Given the records below, pull every line with the word "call" into the answer.
# # # # #
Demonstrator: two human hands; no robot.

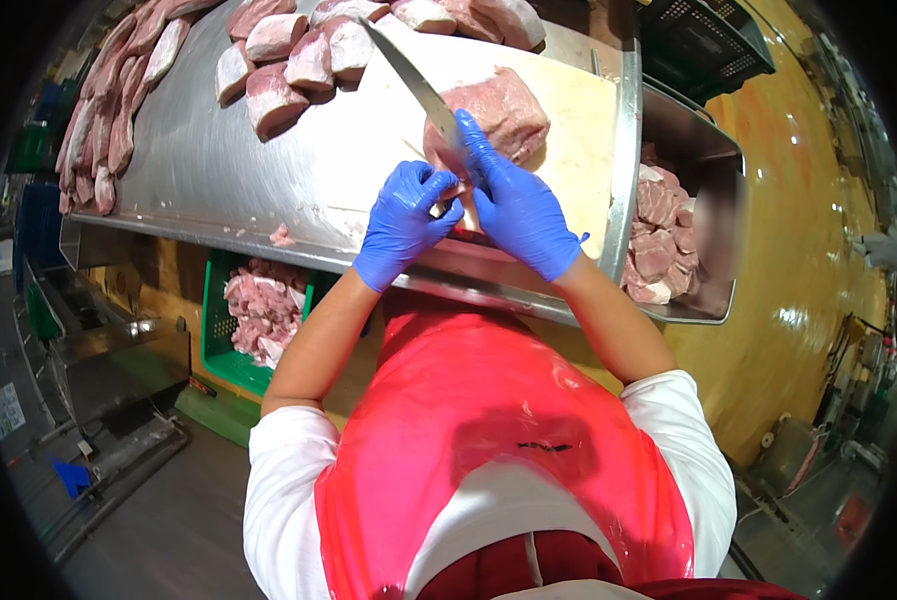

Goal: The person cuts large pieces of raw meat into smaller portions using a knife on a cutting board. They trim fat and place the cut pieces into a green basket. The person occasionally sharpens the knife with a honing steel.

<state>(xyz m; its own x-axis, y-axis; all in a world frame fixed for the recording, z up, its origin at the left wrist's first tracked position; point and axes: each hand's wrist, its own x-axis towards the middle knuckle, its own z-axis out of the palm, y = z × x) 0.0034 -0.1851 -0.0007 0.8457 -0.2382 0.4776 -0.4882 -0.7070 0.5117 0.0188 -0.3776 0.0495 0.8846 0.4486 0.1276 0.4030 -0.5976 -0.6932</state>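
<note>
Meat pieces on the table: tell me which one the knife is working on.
The large pink piece on the white cutting board, under the knife and the gloved right hand. The other pieces lie apart on the bare steel.

A steel table (pixel 218 170) carries a pale cutting board (pixel 558 90) with one pork slab (pixel 498 115) on it, a cluster of cut pork pieces (pixel 298 60) at its far side, and meat strips (pixel 108 110) along its left edge.
</note>
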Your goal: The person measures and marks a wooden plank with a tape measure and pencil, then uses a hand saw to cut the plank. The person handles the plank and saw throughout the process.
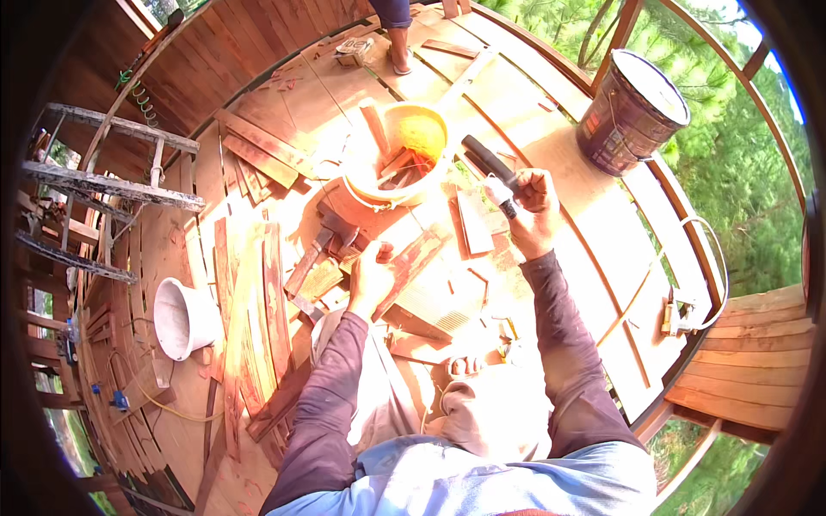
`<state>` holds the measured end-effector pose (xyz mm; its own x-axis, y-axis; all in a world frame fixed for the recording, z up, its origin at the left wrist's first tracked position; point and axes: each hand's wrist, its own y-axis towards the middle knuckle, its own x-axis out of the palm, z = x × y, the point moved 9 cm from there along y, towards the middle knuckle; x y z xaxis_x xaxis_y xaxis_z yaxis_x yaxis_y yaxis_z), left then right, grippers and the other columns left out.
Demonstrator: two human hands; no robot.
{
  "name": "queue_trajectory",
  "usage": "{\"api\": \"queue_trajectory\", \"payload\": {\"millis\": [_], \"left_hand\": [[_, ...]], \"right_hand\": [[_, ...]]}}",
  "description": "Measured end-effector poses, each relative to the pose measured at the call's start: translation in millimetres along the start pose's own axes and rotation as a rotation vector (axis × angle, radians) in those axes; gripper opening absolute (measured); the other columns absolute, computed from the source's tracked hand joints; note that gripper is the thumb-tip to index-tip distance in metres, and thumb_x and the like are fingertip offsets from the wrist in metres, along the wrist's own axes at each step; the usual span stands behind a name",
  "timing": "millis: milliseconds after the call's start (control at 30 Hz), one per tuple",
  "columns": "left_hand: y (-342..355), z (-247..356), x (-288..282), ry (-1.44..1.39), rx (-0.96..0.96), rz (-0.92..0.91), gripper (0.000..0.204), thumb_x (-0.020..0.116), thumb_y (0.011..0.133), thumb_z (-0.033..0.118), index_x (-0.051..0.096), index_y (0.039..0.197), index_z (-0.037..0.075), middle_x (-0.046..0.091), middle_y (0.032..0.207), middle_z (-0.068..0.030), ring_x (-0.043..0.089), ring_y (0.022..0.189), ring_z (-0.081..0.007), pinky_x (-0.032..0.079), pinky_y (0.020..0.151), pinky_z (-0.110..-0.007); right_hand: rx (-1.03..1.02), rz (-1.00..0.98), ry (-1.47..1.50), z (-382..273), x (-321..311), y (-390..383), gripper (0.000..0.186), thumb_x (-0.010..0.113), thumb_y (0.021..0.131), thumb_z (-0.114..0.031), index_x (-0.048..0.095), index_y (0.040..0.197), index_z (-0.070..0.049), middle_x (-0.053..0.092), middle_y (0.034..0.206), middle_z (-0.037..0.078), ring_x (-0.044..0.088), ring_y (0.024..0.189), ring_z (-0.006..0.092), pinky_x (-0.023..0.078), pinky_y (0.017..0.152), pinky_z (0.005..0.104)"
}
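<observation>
Black cylindrical object [489,161] slanting forward-left

The right hand [535,205] is grasping it, just right of the yellow-orange plastic bucket [430,129] that is holding brown wood scraps [398,163]. The left hand [372,277] is curling its fingers; I cannot tell whether around anything.

Wearing a light blue shirt [508,477], soft-looking and creasing, with whitish sun patches spreading over it. Showing, at left and at right of this shirt, a long left sleeve [323,413] and a long right sleeve [568,353], dark brownish purple, fitting rather closely and wrinkling along their length. Leaving bare the left hand [371,279] and the right hand [533,212], farther from the shirt. Wearing also pale beige-grey trousers [379,400] just beyond the shirt, looking loose and folding.
</observation>
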<state>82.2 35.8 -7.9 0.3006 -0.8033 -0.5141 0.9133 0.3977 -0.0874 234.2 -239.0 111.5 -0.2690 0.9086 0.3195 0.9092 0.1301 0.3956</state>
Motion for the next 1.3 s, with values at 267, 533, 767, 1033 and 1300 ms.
{"api": "queue_trajectory", "payload": {"millis": [267,533,767,1033,1300], "left_hand": [[38,-113,53,0.661,-0.038,-0.291,0.098,0.078,0.069,0.049,0.036,0.150,0.012,0.054,0.136,-0.0197,0.050,0.128,-0.0373,0.032,0.111,-0.054],[66,-121,73,0.653,0.042,-0.260,0.059,0.077,0.069,0.040,0.053,0.111,0.006,0.069,0.105,-0.0196,0.064,0.103,-0.0367,0.037,0.102,-0.046],[72,-114,63,0.577,0.095,-0.227,0.062,0.077,0.072,0.042,0.053,0.116,0.005,0.067,0.109,-0.0213,0.061,0.110,-0.0357,0.033,0.108,-0.047],[71,-115,63,0.600,0.068,-0.236,0.070,0.079,0.073,0.048,0.052,0.120,0.003,0.067,0.110,-0.0244,0.060,0.112,-0.0374,0.031,0.109,-0.049],[71,-108,63,0.568,0.114,-0.206,0.067,0.081,0.068,0.036,0.048,0.118,0.005,0.069,0.100,-0.0243,0.064,0.103,-0.0367,0.034,0.105,-0.048]], "right_hand": [[0.124,-0.062,-0.162,111,40,62,0.032,0.082,0.084,-0.001,0.053,0.096,-0.004,0.054,0.093,-0.003,0.054,0.087,0.0061,0.046,0.081,0.0222],[0.243,-0.193,-0.380,198,80,125,0.030,0.081,0.088,-0.014,0.062,0.103,0.003,0.070,0.096,0.006,0.066,0.093,0.0115,0.052,0.085,0.0280],[0.299,-0.165,-0.326,234,95,132,0.030,0.074,0.092,-0.007,0.063,0.117,0.003,0.068,0.111,0.008,0.066,0.102,0.0151,0.054,0.091,0.0304],[0.295,0.065,-0.255,216,27,71,0.022,0.064,0.095,0.001,0.064,0.117,0.003,0.065,0.115,0.006,0.063,0.100,0.0127,0.054,0.088,0.0289],[0.553,0.130,-0.321,195,-68,-97,0.023,0.059,0.097,0.000,0.063,0.120,0.003,0.067,0.105,0.004,0.064,0.091,0.0109,0.054,0.081,0.0273]]}}
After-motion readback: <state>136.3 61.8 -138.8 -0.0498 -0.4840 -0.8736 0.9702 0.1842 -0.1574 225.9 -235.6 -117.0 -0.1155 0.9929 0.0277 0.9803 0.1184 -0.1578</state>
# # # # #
TASK SOLUTION:
  "description": "Measured end-effector poses, each relative to the pose measured at the call's start: translation in millimetres along the start pose's own axes and rotation as a rotation vector (axis × angle, radians) in those axes; gripper opening absolute (measured); the other columns absolute, computed from the source's tracked hand joints; note that gripper is the thumb-tip to index-tip distance in metres, and thumb_x and the like are fingertip offsets from the wrist in metres, along the wrist's own axes at each step; the usual span stands behind a name",
  "timing": "millis: milliseconds after the call's start (control at 30 Hz), one per tuple",

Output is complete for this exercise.